Loin de jouer les durs, ROCKY préfère baptiser son premier album “Soft Machines” d’après l’une de ses neuf chansons. Les vertiges de l’amour y sont chantés en anglais, quand ce n’est pas en langue togolaise mina, par leur chanteuse Inès Kokou, sur des musiques entre dancefloor à ciel ouvert et cocktail à deux, élaborées par les multi-instrumentistes Laurent Paingault, Tom Devos et Olivier Bruggeman.
Les nordistes Laurent et Tom se connaissent depuis la fin des années 1990. Rejoints par Olivier, ils initient depuis Lille avec une première formation pop rock mais ne résistent finalement pas à l’appel de la danse et des clubs. Bienvenue aux sons de Madchester, du New York du début des années 1980 et de la house originelle de Chicago, un Bizarre Love Triangle déjà vénéré mais désormais assumé par notre trio alors privé de voix. Celle d’Inès, grandie en banlieue parisienne entre Asnières et Villeneuve La Garenne, fan de R’n’B et du rap le plus contemporain, qui rencontre les chics types de ROCKY en 2010 via un ami commun, va alors leur indiquer la… voie à suivre.
Machine de guerre sur scène dès leurs débuts en 2011, leur premier concert ne sera autre qu’une première partie de The Shoes. La rencontre avec le duo rémois est d’ailleurs décisive puisqu’il demandera par la suite à ROCKY de remixer son tube planétaire « Time To Dance ». Sans pour autant se satisfaire de son répertoire dansant rôdé en tournée - unique équivalent français à ce jour des new-yorkais de LCD Soundsystem et des britanniques de Hot Chip - le groupe n’a pas peur de baisser la garde en studio.
Un maxi inaugural résolument électro-pop, produit par Guillaume Brière, moitié de The Shoes, et mixé par Stéphane Briat (Air, Sébastien Tellier, Phoenix…), sort en 2013. L’accueil radiophonique est bon, de Radio Nova à France Inter, avec à la clé des dates de concert jusqu’à l’année suivante.
Mais ROCKY pense déjà au coup d’après, un très gros coup : son futur premier album.
Les nouvelles chansons sont élaborées dans le studio-maison de ROCKY à Lille pendant l’année 2015, puis dans le cadre des studios ICP à Bruxelles, éventuellement revues et corrigées par le fidèle grand frère Guillaume Brière dans son propre studio à Reims. Le mixage est ensuite confié à Eric Broucek (Hercules & Love Affair, !!!, LCD Soundsystem) à l’exception de “I Hate You” et “Two Drops” qui passeront entre les mains de Julien Delfaud (Super Discount, Gaëtan Roussel, Woodkid).

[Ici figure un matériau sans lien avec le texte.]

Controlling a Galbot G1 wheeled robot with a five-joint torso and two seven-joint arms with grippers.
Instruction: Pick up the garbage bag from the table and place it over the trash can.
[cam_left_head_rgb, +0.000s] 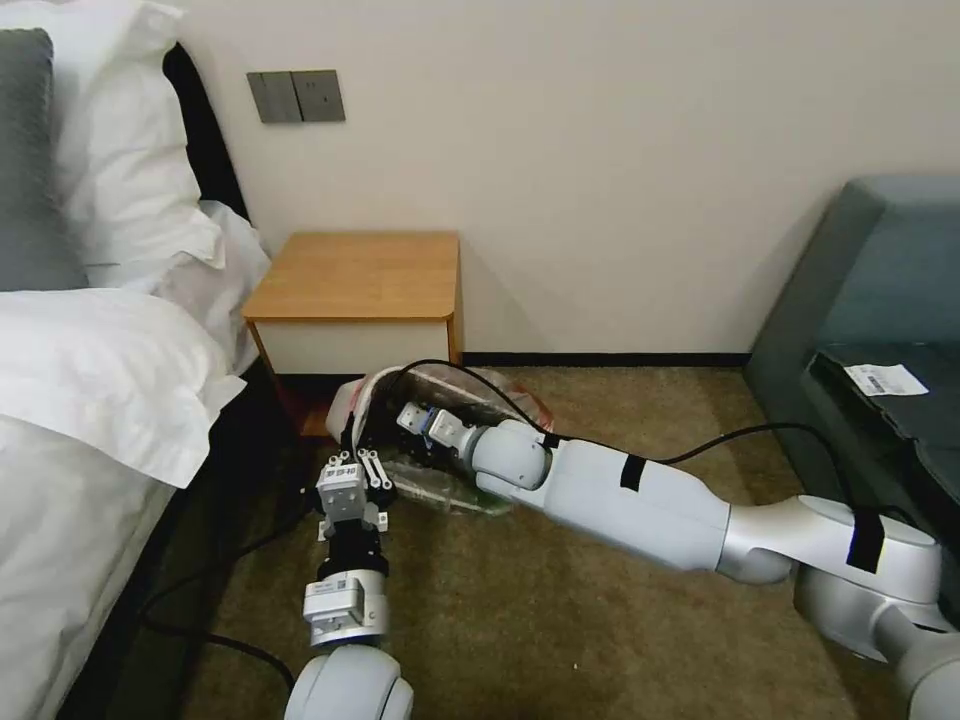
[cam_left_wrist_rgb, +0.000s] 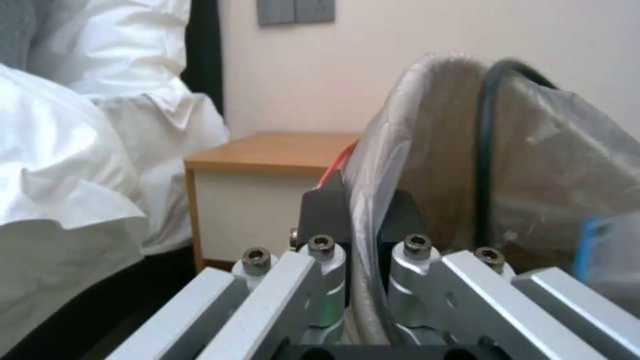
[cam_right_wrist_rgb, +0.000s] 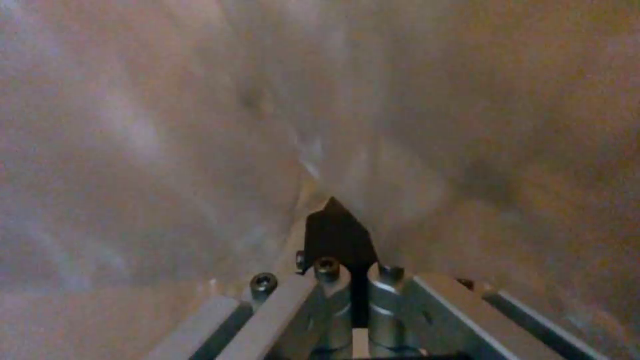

Au printemps 2016 sort “Apologize”, premier extrait de l’album et amorce électro en trompe-l’œil : les huit autres chansons, où guitares et vraie batterie sont à l’honneur, sonnent véritablement pop, à l’image de l’enchaînement entre le rythmé et jouissif Big South, avec son saxophone final, et le surprenant et majestueux “Brandy And Monaco”, où la voix d’Inès transcende son statut de figure de proue à même de retourner les foules pour provoquer le grand frisson.
Puis on tombe à nouveau sous le charme de “Band Against The Wall”, titre emblématique déjà présent sur le EP de 2013, que le groupe à réenregistré comme pour mieux permettre de mesurer le chemin accompli. Parmi toutes les pistes explorées par l’album, que dire du solaire “Love Is A Soft Machine” ? La voix d’Inès semble y épouser l’accroche baggy d’une basse de New Order, le titre est une pépite disco-pop résolument moderne. ROCKY est bien sûr capable de conclure avec un “This Love”, cousin du “Our Love” de Caribou autant qu’héritier du tube house “Big Fun” d’Inner City Life alias Kevin Saunderson, pionnier de la techno originelle de Detroit.
ROCKY n’a que faire des étiquettes, le groupe est insaisissable, pop sans se compromettre, électronique sans tomber dans le piège de l’efficacité systématique, dédié c?ur et âme à la musique et dansant quand ça lui chante.
Aujourd’hui, aucun autre groupe de l’hexagone ne ressemble à ROCKY, et ROCKY ne ressemble à personne.